I love the sheer brightness of the Pigface flowers. The fruit are edible too, if you like salty gel kinda stuff.
A walk to the beach on the Rainbow Coast near Albany in late September or early October picks up the early part of the wildflower season down here. The walk begins in well-established coastal bush, and grades through progressively more open and salt-water-exposed areas to the beach itself. So despite being a very short walk there was a range of flowers to see as we passed through the zones.

Not sure if this is the same coastal heath (Epacris) found around a lot of Australia’s coastline. If it is, these flowers will mean edible berries in a couple of months.

I love the yellow flowers of Hibbertias. They’re unusually gaudy and comparatively large-petalled for a lot of W.A. wildflowers.

This is where we’re walking. At Perkins Beach in Torbay, as in many spots on the south coast, there is a little stream of tannin-darkened water running down to the ocean. The path to the beach runs along this stream and that’s where all these flower photos are being taken. It’s a very wet landscape this time of year.

A collection of several flowers all growing intertwined – it’s the wildflower season here. Blue is Scaevola, pink a Pelargonium, pale yellow a wattle (Acacia), and I think the brown ones hanging in from the top are from a Soapbush.

I think this is a plant I knew as Soapbush, from which a toxin could be extracted for stunning fish in streams. This is the fresh flower – it looks dry and brown, but look closely and you’ll see those flower heads are fresh and blooming.

A close up of the five-petalled light blue Scaevola. All the flowers in the Goodenaceae have interesting colours. I like the Scaevola’s lopsided resemblance to many hands being held out.

Not sure which of the many wattles this is. You can see how each puffball is in fact multiple flowers growing very closely together, and then there are hundreds of puffballs. This is not a plant that will fail to set seed. It’s also quite prickly, like many of our wattles and other nitrogen-fixing coastal plants.

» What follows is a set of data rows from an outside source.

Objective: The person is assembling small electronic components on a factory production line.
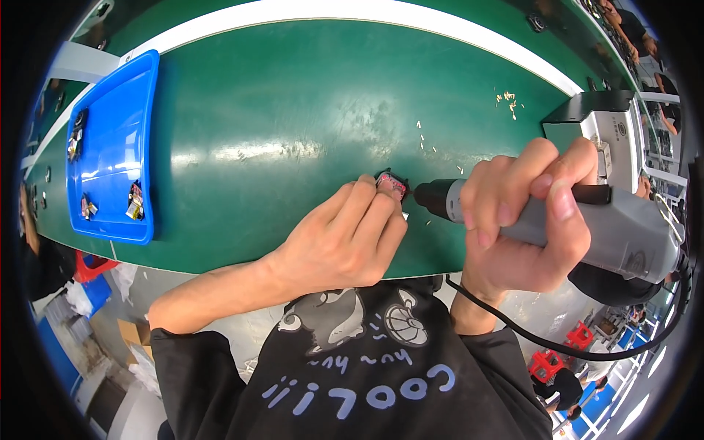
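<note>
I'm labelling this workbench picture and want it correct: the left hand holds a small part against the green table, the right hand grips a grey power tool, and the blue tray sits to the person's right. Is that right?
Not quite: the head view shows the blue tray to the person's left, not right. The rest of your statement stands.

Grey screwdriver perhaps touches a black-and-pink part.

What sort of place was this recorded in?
Probably an assembly workshop: the right hand grips a corded power tool over a green bench, a blue tray holds little parts, and other people appear around.
</note>
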`<state>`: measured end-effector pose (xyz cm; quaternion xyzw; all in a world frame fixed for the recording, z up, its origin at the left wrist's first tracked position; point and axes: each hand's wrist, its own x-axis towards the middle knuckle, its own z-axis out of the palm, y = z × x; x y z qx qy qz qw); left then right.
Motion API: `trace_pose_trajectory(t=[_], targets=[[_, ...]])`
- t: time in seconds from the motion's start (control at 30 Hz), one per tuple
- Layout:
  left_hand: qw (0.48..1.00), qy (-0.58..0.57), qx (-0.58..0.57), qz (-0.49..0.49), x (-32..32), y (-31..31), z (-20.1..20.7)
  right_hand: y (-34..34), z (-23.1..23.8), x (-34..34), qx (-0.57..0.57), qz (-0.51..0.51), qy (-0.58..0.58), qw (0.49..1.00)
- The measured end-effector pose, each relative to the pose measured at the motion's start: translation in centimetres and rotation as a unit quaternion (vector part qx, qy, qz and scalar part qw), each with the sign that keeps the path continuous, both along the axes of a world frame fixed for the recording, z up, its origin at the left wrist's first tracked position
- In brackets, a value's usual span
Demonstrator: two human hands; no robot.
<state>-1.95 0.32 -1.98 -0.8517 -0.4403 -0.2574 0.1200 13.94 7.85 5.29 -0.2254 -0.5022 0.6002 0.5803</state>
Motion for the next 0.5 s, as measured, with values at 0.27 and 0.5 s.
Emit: trace_pose_trajectory(t=[0.27, 0.5], targets=[[1.0, 0.01, -0.021, -0.002, -0.2, 0.3, 0.5, 0.3, -0.1, -0.5, 0.001, 0.028, -0.031, 0.999], [0.997, -0.002, -0.065, -0.035, -0.4, 0.8, 1.3, -1.4, 1.4, 0.6, 0.013, -0.011, -0.092, 0.996]])
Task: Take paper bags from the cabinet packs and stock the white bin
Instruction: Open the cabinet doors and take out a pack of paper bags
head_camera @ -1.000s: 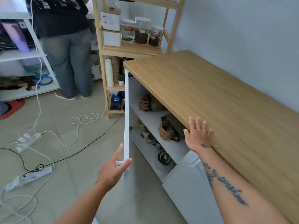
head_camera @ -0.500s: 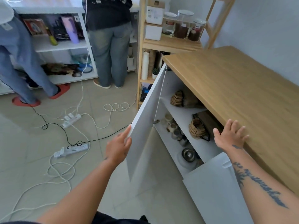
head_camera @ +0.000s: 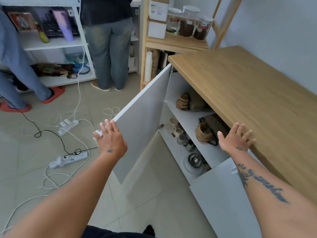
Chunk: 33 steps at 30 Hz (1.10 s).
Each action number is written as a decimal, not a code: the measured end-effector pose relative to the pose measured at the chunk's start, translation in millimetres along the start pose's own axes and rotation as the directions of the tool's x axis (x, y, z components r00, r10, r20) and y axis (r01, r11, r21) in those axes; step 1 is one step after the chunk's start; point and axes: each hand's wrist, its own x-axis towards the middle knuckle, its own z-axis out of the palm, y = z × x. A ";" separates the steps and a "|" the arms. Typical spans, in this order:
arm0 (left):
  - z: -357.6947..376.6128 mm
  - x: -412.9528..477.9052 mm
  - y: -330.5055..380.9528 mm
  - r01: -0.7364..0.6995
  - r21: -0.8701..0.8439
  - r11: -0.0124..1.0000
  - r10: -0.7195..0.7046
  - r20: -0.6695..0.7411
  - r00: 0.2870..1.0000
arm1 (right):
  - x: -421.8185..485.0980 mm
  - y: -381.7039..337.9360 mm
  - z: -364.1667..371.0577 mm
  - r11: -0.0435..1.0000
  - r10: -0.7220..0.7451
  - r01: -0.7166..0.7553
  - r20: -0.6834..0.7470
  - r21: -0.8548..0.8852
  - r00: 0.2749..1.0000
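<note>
The left hand (head_camera: 109, 137), fingers straight, steadies the swung-out cabinet door (head_camera: 144, 121) for access; the right hand (head_camera: 237, 139) braces flat on the countertop (head_camera: 248, 86).

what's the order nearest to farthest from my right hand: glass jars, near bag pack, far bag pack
1. near bag pack, beside the right hand
2. far bag pack, farther along that shelf
3. glass jars, on the wooden rack
</note>
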 end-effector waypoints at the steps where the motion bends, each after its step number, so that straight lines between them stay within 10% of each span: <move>1: -2.0 4.6 -2.2 0.018 -0.010 1.000 -0.018 0.011 1.000 | 0.1 0.1 -0.3 1.000 -0.003 0.003 0.002 0.003 1.000; 18: -24.5 77.7 -43.9 0.143 -0.060 0.988 -0.138 0.082 0.987 | 1.4 -1.4 7.2 1.000 -0.008 0.008 -0.031 0.000 0.999; 25: -19.3 106.5 -3.4 -0.345 -0.027 0.938 0.346 0.111 0.932 | -1.8 -17.5 1.1 0.997 0.079 -0.079 0.028 0.008 0.996; 33: -31.9 161.0 1.6 -0.593 -0.122 0.796 0.602 0.268 0.753 | -25.0 -71.6 23.9 0.974 0.078 -0.124 0.231 0.190 0.970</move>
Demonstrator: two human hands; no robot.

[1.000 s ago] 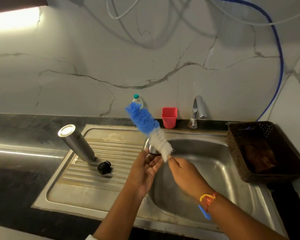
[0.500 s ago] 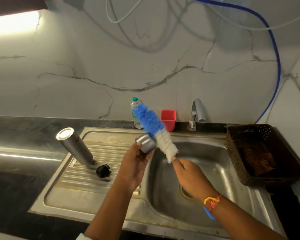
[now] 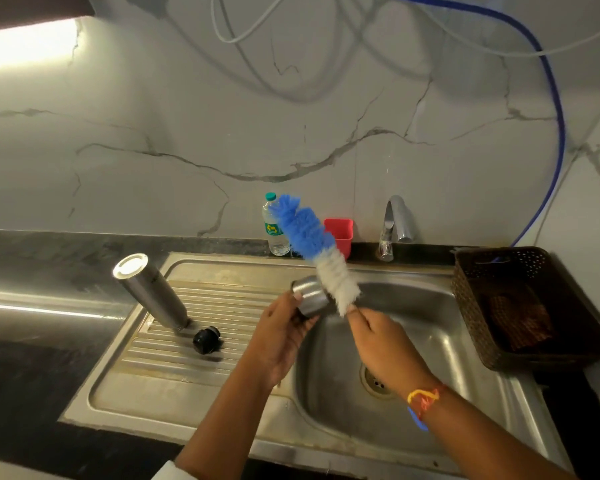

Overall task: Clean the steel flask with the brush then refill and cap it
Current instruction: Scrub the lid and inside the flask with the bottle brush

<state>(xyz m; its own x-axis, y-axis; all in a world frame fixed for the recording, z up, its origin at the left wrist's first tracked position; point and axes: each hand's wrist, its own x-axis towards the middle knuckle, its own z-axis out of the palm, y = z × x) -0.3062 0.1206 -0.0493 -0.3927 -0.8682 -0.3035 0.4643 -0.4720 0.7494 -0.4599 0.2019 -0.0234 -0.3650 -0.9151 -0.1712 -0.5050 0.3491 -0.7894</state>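
Here the left hand (image 3: pixel 278 336) grips a steel cup (image 3: pixel 310 296), and the right hand (image 3: pixel 385 341) pinches the brush (image 3: pixel 316 244) beside it.

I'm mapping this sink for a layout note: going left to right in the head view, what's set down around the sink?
In order: steel flask → black stopper → plastic water bottle → red cup → tap → brown basket. Left out: the handheld brush and steel cap, which overlap these.
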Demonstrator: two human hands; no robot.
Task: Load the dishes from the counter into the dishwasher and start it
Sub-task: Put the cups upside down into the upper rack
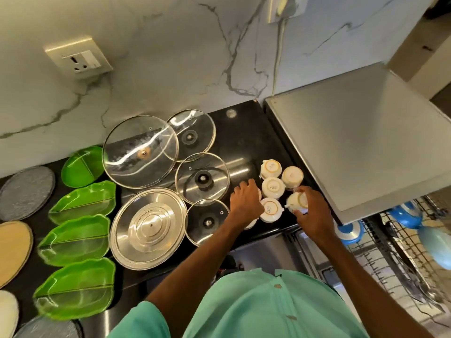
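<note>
Head view: white cups (272, 187) sit upside down on the black counter (241, 140) beside the dishwasher rack (400, 252). The right hand (311, 211) grips one cup (296, 201); the left hand (245, 203) closes over another. Glass lids (140, 151) and green trays (73, 240) lie to the left.

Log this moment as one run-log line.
stage: picking cups off counter | left hand: over a white cup, grip unclear | right hand: closed on upside-down white cup | dishwasher rack: pulled out, blue dishes inside
</note>
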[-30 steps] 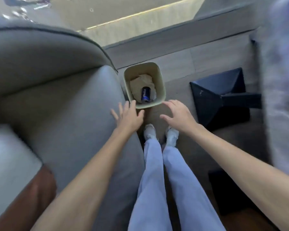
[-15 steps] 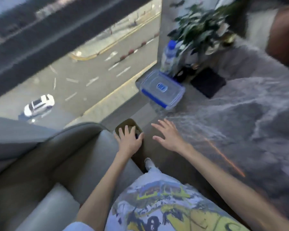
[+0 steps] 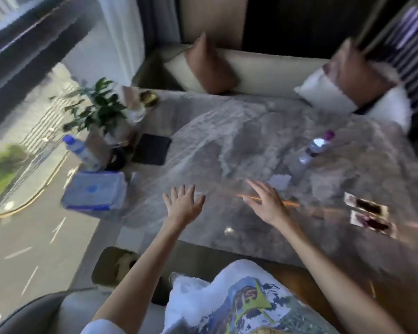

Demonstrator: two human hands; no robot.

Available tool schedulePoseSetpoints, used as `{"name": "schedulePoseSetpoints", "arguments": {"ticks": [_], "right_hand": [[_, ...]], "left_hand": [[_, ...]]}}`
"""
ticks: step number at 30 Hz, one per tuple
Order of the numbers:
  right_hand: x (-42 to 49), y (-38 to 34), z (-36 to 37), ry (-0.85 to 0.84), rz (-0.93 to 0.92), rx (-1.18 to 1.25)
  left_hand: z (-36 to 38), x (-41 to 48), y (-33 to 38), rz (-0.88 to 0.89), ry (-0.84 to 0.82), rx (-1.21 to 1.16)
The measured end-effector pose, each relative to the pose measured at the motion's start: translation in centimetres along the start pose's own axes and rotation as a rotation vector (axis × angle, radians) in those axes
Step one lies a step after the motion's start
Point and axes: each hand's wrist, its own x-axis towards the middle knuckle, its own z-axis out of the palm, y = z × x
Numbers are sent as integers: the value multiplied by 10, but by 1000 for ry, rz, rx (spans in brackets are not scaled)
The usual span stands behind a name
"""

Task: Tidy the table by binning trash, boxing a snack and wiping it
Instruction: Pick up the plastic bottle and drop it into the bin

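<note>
A grey marbled tabletop (image 3: 263, 131) is seen under both hands, motion-blurred. A cream sofa (image 3: 258, 68) with brown cushions is set well beyond the fingertips, at the far edge. A beige bin (image 3: 106, 263) is placed on the floor below the left forearm, nearer than the fingers; crumpled trash is seen inside, details unclear. A clear plastic box (image 3: 94, 194) with a blue-trimmed lid is found just left of the left fingers, lid on. A potted plant (image 3: 99, 109) is placed beyond the box, far left of the fingers, with a blue-capped bottle (image 3: 79, 148) beside it. A dark square mat (image 3: 152, 148) lies beyond the left fingers. A clear bottle (image 3: 311, 150) with a purple cap stands beyond and right of the right fingers. Two snack packets (image 3: 369, 216) are laid side by side well right of the right fingers. A white scrap of paper (image 3: 279, 182) lies just beyond the right fingertips. The left hand (image 3: 182, 206) is held flat, fingers spread wide, nothing gripped. The right hand (image 3: 267, 201) is held loosely spread, nothing gripped; whether either touches the tabletop cannot be told.
</note>
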Motion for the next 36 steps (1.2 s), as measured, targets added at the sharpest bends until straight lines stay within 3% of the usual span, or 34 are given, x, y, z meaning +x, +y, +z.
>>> {"name": "schedulePoseSetpoints", "arguments": {"ticks": [7, 16, 25, 36], "right_hand": [[-60, 77, -66, 178, 244, 81], [-105, 119, -100, 406, 466, 234], [-78, 165, -124, 375, 557, 375], [67, 252, -151, 144, 556, 535]], "left_hand": [[21, 7, 133, 323, -131, 150], [-4, 42, 240, 619, -86, 332], [-20, 81, 328, 681, -24, 435], [-7, 153, 447, 608, -13, 466]]}}
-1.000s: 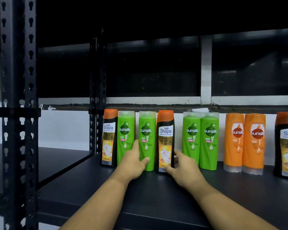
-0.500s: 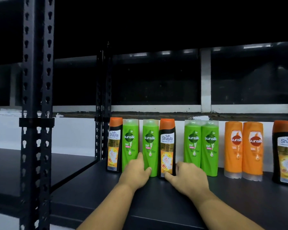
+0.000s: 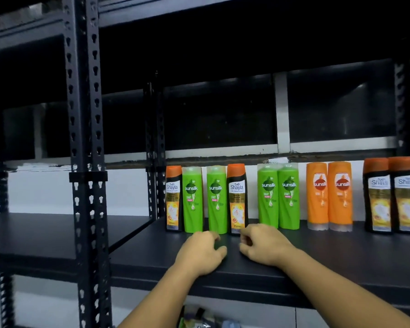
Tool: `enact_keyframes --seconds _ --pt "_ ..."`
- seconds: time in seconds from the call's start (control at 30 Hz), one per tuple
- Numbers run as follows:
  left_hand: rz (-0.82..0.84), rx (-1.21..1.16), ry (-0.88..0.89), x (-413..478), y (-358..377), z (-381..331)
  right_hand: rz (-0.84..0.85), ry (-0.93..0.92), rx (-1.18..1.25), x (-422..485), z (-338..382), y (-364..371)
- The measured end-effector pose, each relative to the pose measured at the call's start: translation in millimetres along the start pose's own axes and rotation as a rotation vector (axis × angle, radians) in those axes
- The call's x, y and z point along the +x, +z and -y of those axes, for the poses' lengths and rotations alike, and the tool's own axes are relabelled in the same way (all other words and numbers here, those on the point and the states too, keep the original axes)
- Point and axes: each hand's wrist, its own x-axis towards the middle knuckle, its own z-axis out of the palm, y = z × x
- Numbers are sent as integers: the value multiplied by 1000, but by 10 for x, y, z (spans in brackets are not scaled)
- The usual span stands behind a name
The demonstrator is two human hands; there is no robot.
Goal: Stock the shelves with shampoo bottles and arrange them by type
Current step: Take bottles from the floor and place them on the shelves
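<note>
The move ahead turns on the stray Shayla bottle: a black bottle with an orange cap standing upright, long axis vertical, at the back of the shelf, straight ahead of my hands and a touch right of centre. My right hand is the nearer one. Its knuckles sit just in front of the bottle's base, though I cannot tell whether they touch it. My left hand rests on the shelf just beside it, in front of the green Sunsilk bottle. Both hands have loosely curled fingers and hold nothing.

The stray is out of place as I judge it. The green Sunsilk bottle stands close against its left side, with a second green bottle and a lone Shayla bottle beyond, next to the rear rack post. To its right there is a small gap, then the green pair, the orange pair and, at the far end, the black Shayla pair.

Sorting by type probably means lifting the stray up and forward — the close green neighbour leaves little room for fingers on that side, so the open right side looks the better approach. Carrying it right means clearing four upright bottles that could tip. The front rack post stands well to the left, out of the way, and something I can't make out lies below the shelf edge.
</note>
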Motion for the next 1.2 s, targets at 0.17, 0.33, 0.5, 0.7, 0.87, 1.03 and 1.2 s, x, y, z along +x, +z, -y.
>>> enact_keyframes --seconds 0.17,0.33,0.5,0.7,0.87,1.03,1.2 --pt "60 56 89 -269 -17 -178 60 14 74 -444 14 -140" --pt "63 17 190 -622 -30 -351 111 -8 62 -1067 74 -286" --pt "-86 -123 359 -1130 63 -530 -10 -40 122 -1731 136 -317" --pt "44 -195 341 -1712 569 -625 64 12 194 -2437 -7 24" --pt "372 -153 202 -2108 1464 -547 361 159 258 -3030 -240 947" --pt "776 -149 33 -2528 2492 -425 687 270 330 -3629 -300 1969" --pt "909 -181 -78 -2784 3179 -384 812 436 409 -3974 -463 2545"
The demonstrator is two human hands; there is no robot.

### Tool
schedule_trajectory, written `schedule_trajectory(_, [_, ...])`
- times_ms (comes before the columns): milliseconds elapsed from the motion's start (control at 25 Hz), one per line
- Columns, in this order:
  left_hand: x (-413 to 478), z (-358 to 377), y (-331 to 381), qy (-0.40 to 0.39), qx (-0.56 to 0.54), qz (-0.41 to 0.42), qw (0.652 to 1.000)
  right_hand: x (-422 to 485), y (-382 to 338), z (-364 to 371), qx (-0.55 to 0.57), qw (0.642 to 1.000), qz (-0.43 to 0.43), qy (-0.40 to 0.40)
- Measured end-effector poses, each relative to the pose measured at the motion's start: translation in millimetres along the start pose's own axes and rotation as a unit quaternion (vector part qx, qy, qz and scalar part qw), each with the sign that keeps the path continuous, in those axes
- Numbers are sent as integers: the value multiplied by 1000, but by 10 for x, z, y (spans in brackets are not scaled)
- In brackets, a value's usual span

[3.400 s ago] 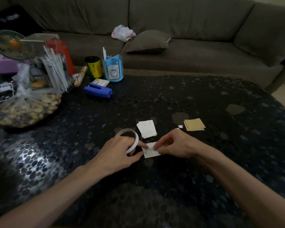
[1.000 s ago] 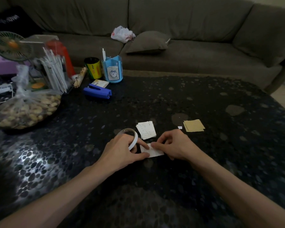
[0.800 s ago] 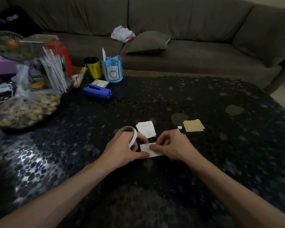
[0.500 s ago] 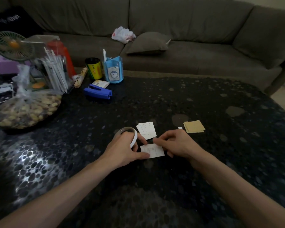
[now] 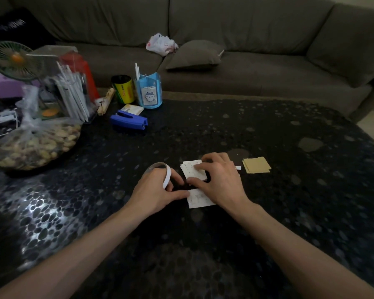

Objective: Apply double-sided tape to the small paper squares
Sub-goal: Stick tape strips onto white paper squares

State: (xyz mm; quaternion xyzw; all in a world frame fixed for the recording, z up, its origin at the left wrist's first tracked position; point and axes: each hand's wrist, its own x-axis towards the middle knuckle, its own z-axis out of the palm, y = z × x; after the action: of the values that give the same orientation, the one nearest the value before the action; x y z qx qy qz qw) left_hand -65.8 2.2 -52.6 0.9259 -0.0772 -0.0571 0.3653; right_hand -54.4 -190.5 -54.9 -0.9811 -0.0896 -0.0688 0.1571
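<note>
Head view: right hand now forward on paper stack

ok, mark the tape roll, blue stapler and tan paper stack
tape roll (image 5: 168, 176), head view, white outer band.
blue stapler (image 5: 129, 122), head view, top body.
tan paper stack (image 5: 256, 165), head view, top sheet.

Yellow can just left of the blue pen holder reads "50"; rest too small. Holder label and scribbles on the small paper squares: illegible.
</note>
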Motion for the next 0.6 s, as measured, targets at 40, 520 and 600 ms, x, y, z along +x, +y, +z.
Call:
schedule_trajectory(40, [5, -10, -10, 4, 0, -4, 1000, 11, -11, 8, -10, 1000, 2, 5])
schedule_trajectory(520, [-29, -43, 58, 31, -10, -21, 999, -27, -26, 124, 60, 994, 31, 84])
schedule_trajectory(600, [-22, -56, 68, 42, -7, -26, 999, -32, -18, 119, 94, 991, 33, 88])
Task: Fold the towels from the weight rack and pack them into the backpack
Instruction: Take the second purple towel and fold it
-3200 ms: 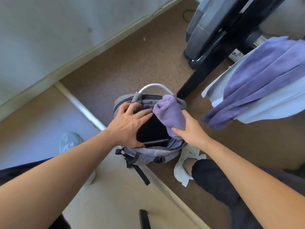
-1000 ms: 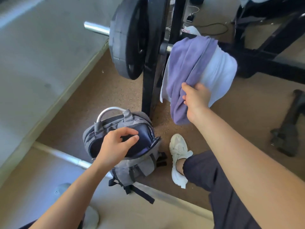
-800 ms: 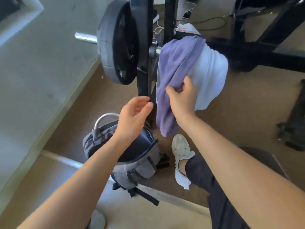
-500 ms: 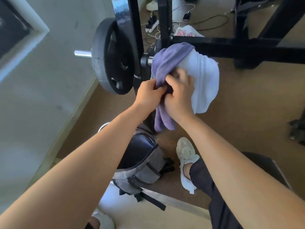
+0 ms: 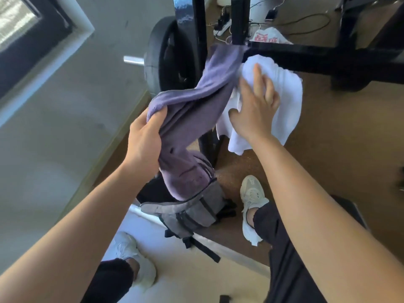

This was a surprise. This is a pink fairy orchid, one of the Caladenia genus. I found first this one, and then a whole cluster of them, growing right near the beach end of the path in an area that was otherwise just reeds and beach-sand-loving ephemerals. I’d have thought the dune wasn’t stable and constant enough at that point for these guys to survive, but there they were tucked in amongst the beach-most of the wattle plants. Orchids in the south west of W.A. are unusual because they’re all terrestrial instead of epiphytic, and they rely on very specific mycorrhizal (fungal) associations to survive. They can’t just grow anywhere.

Here’s a different species of dune daisy, a bright yellow one also remarkable for its contrast against the silvery greens and greys of the other dune-edge plants. These are getting right to the very edge of where plants can grow on the approach to the beach.